Donaldson’s basketball career is a testament to the message he is spreading. A self-described “chubby, chunky kid who weighed over 300 pounds,” Donaldson never played organized basketball until his senior year in high school. Raised in a family that stressed academics and had no sports background, Donaldson had hardly touched a basketball in his life before the coach at his high school talked him into just practicing -- not playing in any games -- as a junior. He showed enough potential as a senior to grab George Raveling's attention and a scholarship at Washington State.
Donaldson rarely played as a freshman with the Cougars, but he wound up in the WSU Hall of Fame and the Pac-10's Basketball Hall of Honor after blocking a conference record 176 shots, grabbing 677 rebounds and scoring 718 points.
He was forced to play in Italy his first year as a pro after failing to stick with the Seattle SuperSonics in 1979, but he joined the Sonics the following year and spent 14 seasons in the NBA, where he earned All-Star honors as a Dallas Maverick.
Donaldson, 53, will soon begin a national and international tour to promote his book.
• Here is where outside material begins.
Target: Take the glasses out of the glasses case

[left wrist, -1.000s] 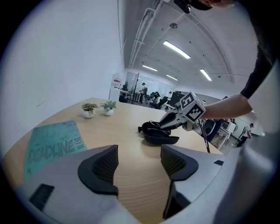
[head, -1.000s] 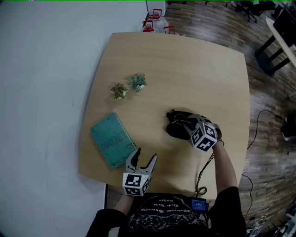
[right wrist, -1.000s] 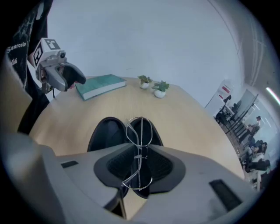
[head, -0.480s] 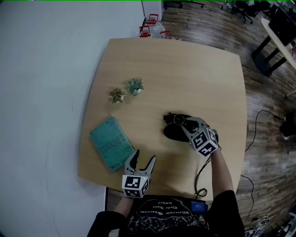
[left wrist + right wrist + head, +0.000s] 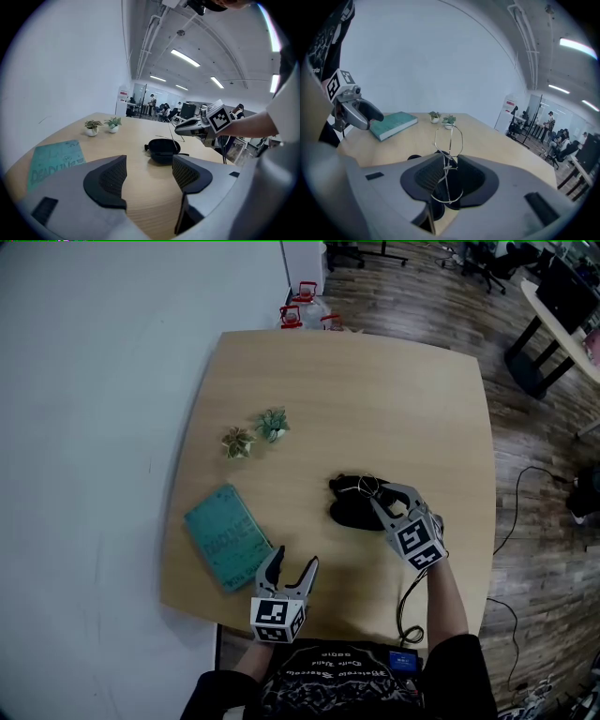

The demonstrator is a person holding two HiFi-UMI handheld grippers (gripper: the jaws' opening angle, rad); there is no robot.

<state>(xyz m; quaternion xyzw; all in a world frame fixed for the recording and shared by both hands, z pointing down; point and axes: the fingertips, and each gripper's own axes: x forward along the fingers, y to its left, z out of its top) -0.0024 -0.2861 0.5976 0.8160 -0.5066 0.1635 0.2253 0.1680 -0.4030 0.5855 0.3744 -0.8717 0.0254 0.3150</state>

He plans to make stops in Spokane and Pullman in late April. Donaldson expects the book to be in some book stores in April. Published by Aviva of New York, autographed books are available now at www.standingabovethecrowd.com. Single copies cost $19.95, and discounts are available for multiple purchases.
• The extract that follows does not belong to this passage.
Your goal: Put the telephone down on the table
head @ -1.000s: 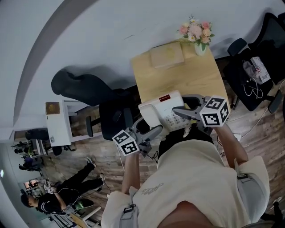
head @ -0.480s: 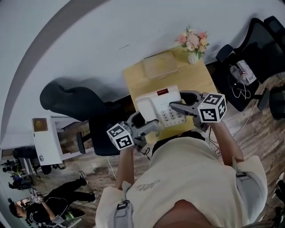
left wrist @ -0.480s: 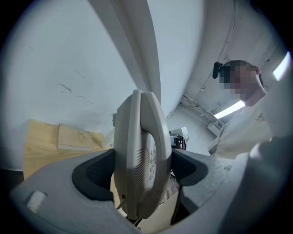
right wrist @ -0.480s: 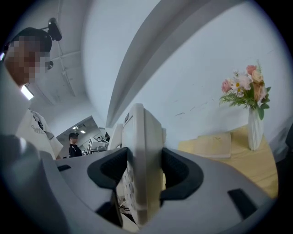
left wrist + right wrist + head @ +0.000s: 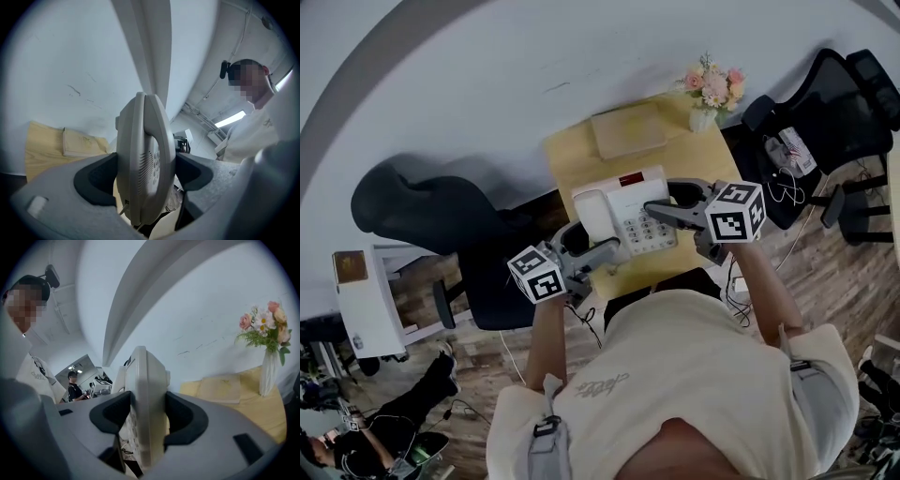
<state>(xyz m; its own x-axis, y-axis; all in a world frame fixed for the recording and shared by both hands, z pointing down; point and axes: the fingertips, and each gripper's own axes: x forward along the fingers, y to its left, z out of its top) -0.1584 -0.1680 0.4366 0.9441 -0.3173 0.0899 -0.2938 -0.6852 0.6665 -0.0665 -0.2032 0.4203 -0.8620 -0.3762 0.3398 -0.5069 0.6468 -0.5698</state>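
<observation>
A white desk telephone with its handset on the left side and a keypad hangs over the near half of a small wooden table. My left gripper is shut on the phone's left, handset edge, seen end-on as the telephone between the jaws of the left gripper. My right gripper is shut on the right edge, where the telephone stands edge-on between the dark pads of the right gripper. Whether the phone touches the table cannot be told.
A flat beige book lies at the table's far side, beside a white vase of flowers at the far right corner. A dark beanbag and a black chair stand left; another black chair stands right. The white wall is behind.
The view has shifted so the table sits lower and more central. Both grippers have carried the telephone forward over the table, still shut on its two edges.
</observation>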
“Encouraging everyone to be the best they can be. Setting a goal and working toward it. Staying positive, and having a great attitude.”
DONALDSON ISN'T THE ONLY former WSU basketball star who is branching out in new directions these days. Craig Ehlo, who also spent 14 years in the NBA, said Thursday he has accepted an offer to become an assistant coach at Eastern Washington. Ehlo, who lives in Spokane, is close friends with new Eastern coach Jim Hayford.
Several years back, Ehlo spent three seasons as head coach at Rogers High School in Spokane. He has worked as a television sportscaster in recent years.
Ehlo starred on WSU's 1983 NCAA tournament team. He retired from the NBA after spending one season with Seattle in 1996-97. Ehlo said his son, Austin, may wind up playing basketball at Eastern. Austin, a football and basketball star at Lewis and Clark High in Spokane, gave up football after redshirting as a walk-on freshman wide receiver at Washington State last season.
MEANWHILE, ANOTHER COUGAR ballplayer from the Raveling era -- Guy Williams -- is going to have to start doing the unthinkable: Wearing purple. His daughter Aminah, an All-State basketballer at powerhouse Kennedy High in Burien, is headed to Washington. The 6-foot wing recently told the Seattle Times she chose the Dawgs over WSU, Gonzaga, Arizona, Nebraska and San Diego State because she wants to stay close to home. She averaged 19.5 point and 14 rebounds per game for Kennedy this season.
AND FINALLY, MARK HENDRICKSON, the scoring and rebounding force for the Cougars in the 1990s, finds himself not on an opening day Major League roster for the first time in 10 years. The Orioles, whom the 6-9 lefty reliever has pitched for over the last two seasons, cut him on Monday. He has opted to accept an assignment with the club's AAA affiliate in Norfolk rather than try to get picked up elsewhere. The 36-year-old Mount Vernon native has played for five teams in his career, racking 57 wins and 661 strikeouts.
Hendrickson is part of a unique fraternity in professional sports, having played four seasons in the NBA before embarking on his baseball career.